Mitte der 60er Jahre erlebt die "Bedampfungstechnik" international einen großen Aufschwung. Gefördert wird der Ruf nach material- und energiesparenden, umweltfreundlichen Technologien im Osten Deutschlands per Ministerratsbeschluss, woraufhin die Entwicklung der Bedampfung von Bandstahl, Flachglas, Folie und Papier forciert wird. Verfahren und Anlagen werden produktiver und völlig neue Anwendungsgebiete entstehen.
Auch das Forschungsinstitut Manfred von Ardenne stellt einen großen Teil seiner Kapazitäten in den Dienst dieser zukunftsträchtigen und vielseitig anwendbaren Technologie.
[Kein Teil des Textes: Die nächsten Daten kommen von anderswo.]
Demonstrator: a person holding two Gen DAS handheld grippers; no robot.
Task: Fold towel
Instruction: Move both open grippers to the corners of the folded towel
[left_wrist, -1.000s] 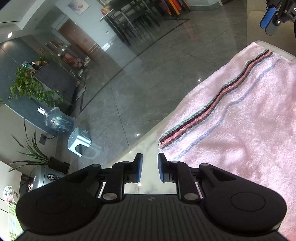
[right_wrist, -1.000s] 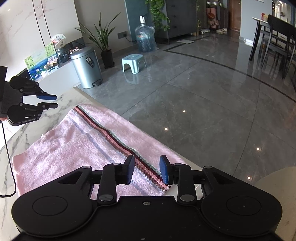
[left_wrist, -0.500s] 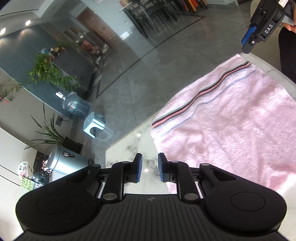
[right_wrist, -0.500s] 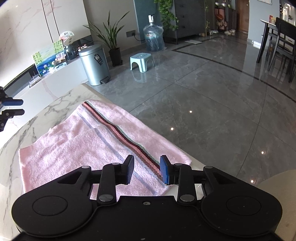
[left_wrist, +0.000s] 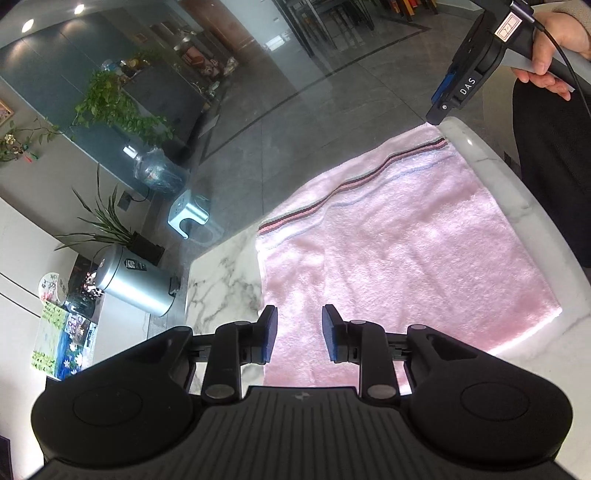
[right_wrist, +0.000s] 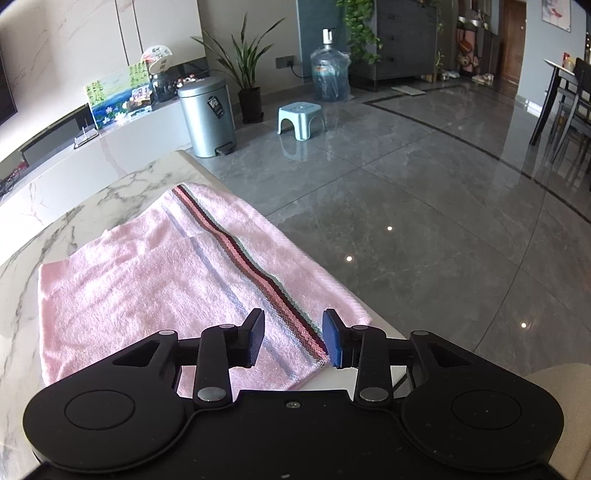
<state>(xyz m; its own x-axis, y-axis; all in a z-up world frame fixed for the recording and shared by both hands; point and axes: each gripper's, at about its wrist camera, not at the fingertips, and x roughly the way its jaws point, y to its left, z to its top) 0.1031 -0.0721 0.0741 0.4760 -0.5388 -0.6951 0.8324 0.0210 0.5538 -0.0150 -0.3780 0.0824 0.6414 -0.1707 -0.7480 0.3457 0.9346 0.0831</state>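
Observation:
A pink towel (left_wrist: 399, 251) with a dark striped band lies flat on a white marble table (left_wrist: 221, 280); it also shows in the right wrist view (right_wrist: 155, 280). My left gripper (left_wrist: 299, 338) is open and empty, hovering over the towel's near left edge. My right gripper (right_wrist: 293, 341) is open and empty over the striped band (right_wrist: 258, 269) near the towel's corner. The right gripper also shows in the left wrist view (left_wrist: 448, 99), held above the far striped corner.
The table edge runs along the striped side, with grey tiled floor beyond. On the floor stand a silver bin (right_wrist: 208, 116), a small stool (right_wrist: 301, 120) and a water bottle (right_wrist: 330, 75). A dark-clothed person (left_wrist: 554, 155) stands at the right.
My left gripper has pulled back along the towel's left edge and opened wider, so more towel shows. My right gripper has stayed over the striped corner.

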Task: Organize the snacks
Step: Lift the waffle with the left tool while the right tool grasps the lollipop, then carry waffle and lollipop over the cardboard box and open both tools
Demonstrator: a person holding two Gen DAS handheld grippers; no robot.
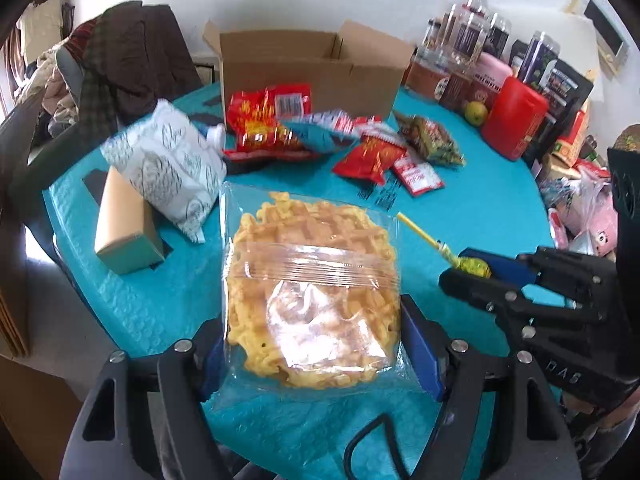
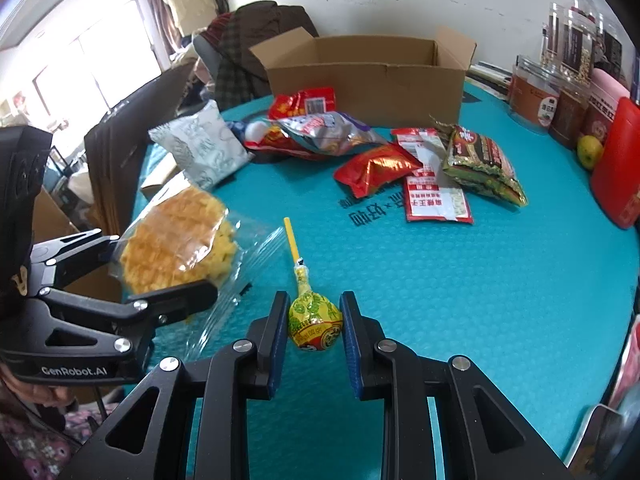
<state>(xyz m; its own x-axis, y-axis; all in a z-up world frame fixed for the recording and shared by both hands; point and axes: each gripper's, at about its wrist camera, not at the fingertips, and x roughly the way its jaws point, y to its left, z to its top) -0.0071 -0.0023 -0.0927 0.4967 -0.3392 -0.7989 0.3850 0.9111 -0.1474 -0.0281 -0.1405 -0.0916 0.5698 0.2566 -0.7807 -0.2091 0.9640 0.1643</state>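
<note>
A round yellow waffle in a clear plastic bag (image 1: 312, 300) hangs above the teal table, and my left gripper (image 1: 316, 346) is shut on it, a blue pad pressing each side. The right wrist view has the same waffle bag (image 2: 176, 236) between the left gripper's (image 2: 160, 268) black fingers. My right gripper (image 2: 314, 312) is shut on the head of a lollipop (image 2: 316, 320) in a yellow-green wrapper, its yellow stick pointing away. In the left wrist view, the right gripper (image 1: 466, 268) holds that lollipop (image 1: 474, 266) at the right. An open cardboard box (image 2: 368, 80) stands at the table's far side.
Several snack packets lie in front of the box: a red bag (image 1: 268, 120), a white patterned pouch (image 1: 168, 164), a red foil packet (image 2: 376, 172), a green-gold packet (image 2: 480, 164). A small tan carton (image 1: 124, 228) lies left. Jars, a red canister (image 1: 514, 120) and a green fruit (image 1: 476, 112) crowd the right edge.
</note>
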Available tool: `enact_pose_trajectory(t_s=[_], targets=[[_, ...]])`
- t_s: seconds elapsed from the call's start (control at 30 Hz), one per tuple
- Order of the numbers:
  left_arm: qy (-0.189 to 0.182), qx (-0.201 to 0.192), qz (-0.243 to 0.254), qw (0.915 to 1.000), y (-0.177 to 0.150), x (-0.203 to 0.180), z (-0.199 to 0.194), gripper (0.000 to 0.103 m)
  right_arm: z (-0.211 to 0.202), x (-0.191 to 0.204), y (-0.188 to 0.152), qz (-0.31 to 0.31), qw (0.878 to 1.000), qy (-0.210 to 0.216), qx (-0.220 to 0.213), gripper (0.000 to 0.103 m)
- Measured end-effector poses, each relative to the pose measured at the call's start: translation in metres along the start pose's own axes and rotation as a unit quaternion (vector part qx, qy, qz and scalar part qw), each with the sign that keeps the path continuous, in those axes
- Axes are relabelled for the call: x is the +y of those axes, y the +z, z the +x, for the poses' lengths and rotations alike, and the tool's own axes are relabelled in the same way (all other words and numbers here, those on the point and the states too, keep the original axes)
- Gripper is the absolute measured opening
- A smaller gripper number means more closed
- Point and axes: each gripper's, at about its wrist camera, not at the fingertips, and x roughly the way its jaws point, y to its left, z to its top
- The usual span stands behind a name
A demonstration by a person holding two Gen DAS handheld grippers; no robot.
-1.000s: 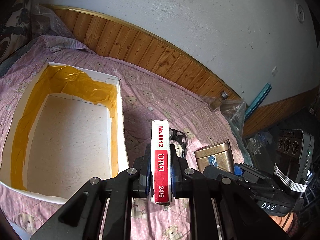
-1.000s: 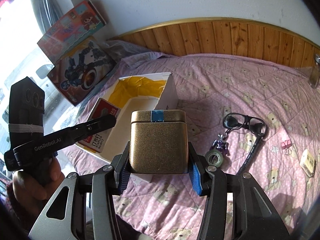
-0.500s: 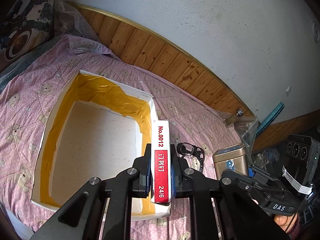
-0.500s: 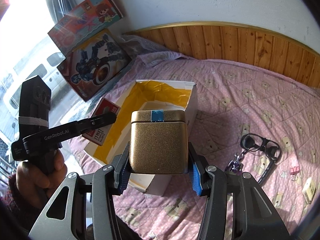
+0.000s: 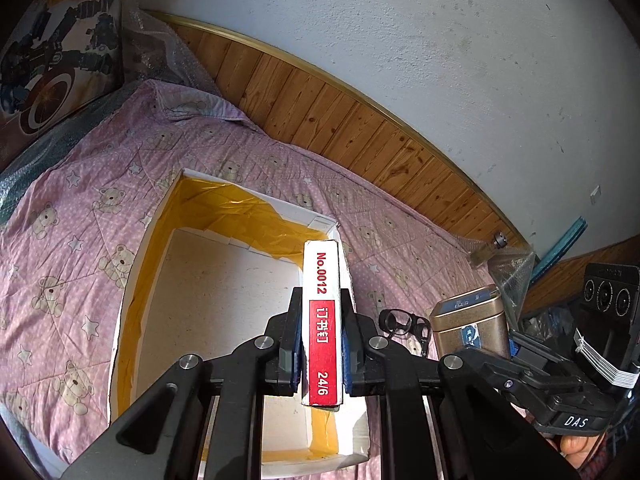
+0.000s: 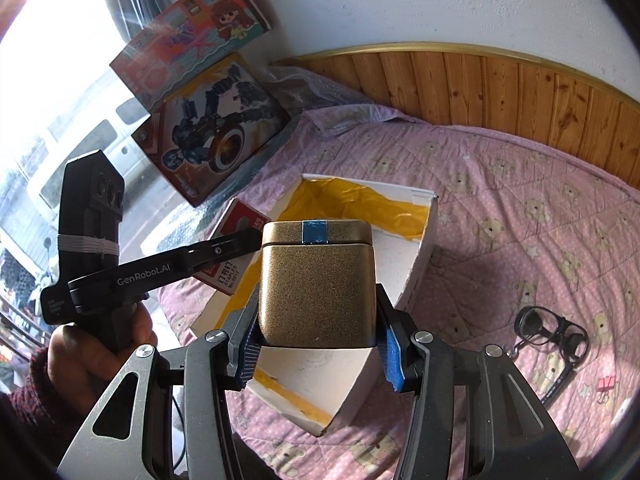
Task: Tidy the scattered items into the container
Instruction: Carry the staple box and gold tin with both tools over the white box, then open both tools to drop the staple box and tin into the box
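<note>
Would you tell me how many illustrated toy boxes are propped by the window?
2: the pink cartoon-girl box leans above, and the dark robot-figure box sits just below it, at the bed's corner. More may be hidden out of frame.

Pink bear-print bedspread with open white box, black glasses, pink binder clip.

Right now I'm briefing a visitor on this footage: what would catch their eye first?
Probably the gold tin gripped in the right claw, held over the yellow-lined white box on the pink bear-print quilt. Next, the red-and-white staples box clamped upright in the left claw above that same box.
</note>
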Motion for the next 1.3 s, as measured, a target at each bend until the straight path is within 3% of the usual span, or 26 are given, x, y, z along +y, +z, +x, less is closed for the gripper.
enact_pose_trajectory(t_s=[0.13, 0.33, 0.7, 1.3], targets=[[0.009, 0.008, -0.021, 0.9997, 0.011, 0.012, 0.011, 0.015, 0.02, 0.001, 0.014, -0.006, 1.0, 0.007, 0.012, 0.052], [0.057, 0.028, -0.029, 0.9975, 0.026, 0.028, 0.038, 0.015, 0.058, 0.002, 0.033, -0.018, 0.999, 0.012, 0.038, 0.052], [0.096, 0.073, -0.074, 0.9899, 0.045, 0.058, 0.084, 0.015, 0.134, -0.006, 0.061, -0.052, 0.993, -0.011, 0.104, 0.052], [0.175, 0.149, -0.041, 0.9723, 0.055, 0.09, 0.169, 0.016, 0.248, -0.022, 0.072, -0.146, 0.952, -0.099, 0.249, 0.052]])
Erster Meilenstein ist 1964 die Entwicklung einer Inline-Beschichtungsanlage für mikroelektronische Hybridschaltkreise im Auftrag der Keramischen Werke Hermsdorf/Thüringen. Das Projekt ist Ausgangspunkt einer über Jahrzehnte andauernden erfolgreichen und verlässlichen Zusammenarbeit für die fortschreitende Miniaturisierung spezieller elektronischer Bauelemente und Schaltkreise.
1960, also fünf Jahre nach Gründung des Instituts, arbeiten bereits 120 Mitarbeiter auf dem Weißen Hirsch. Ende 1962 gibt es sogar schon 230 Arbeitsplätze, ermöglicht durch ein staatliches Steuerprivileg. Auch weitere Gebäude und Laboratorien kommen hinzu.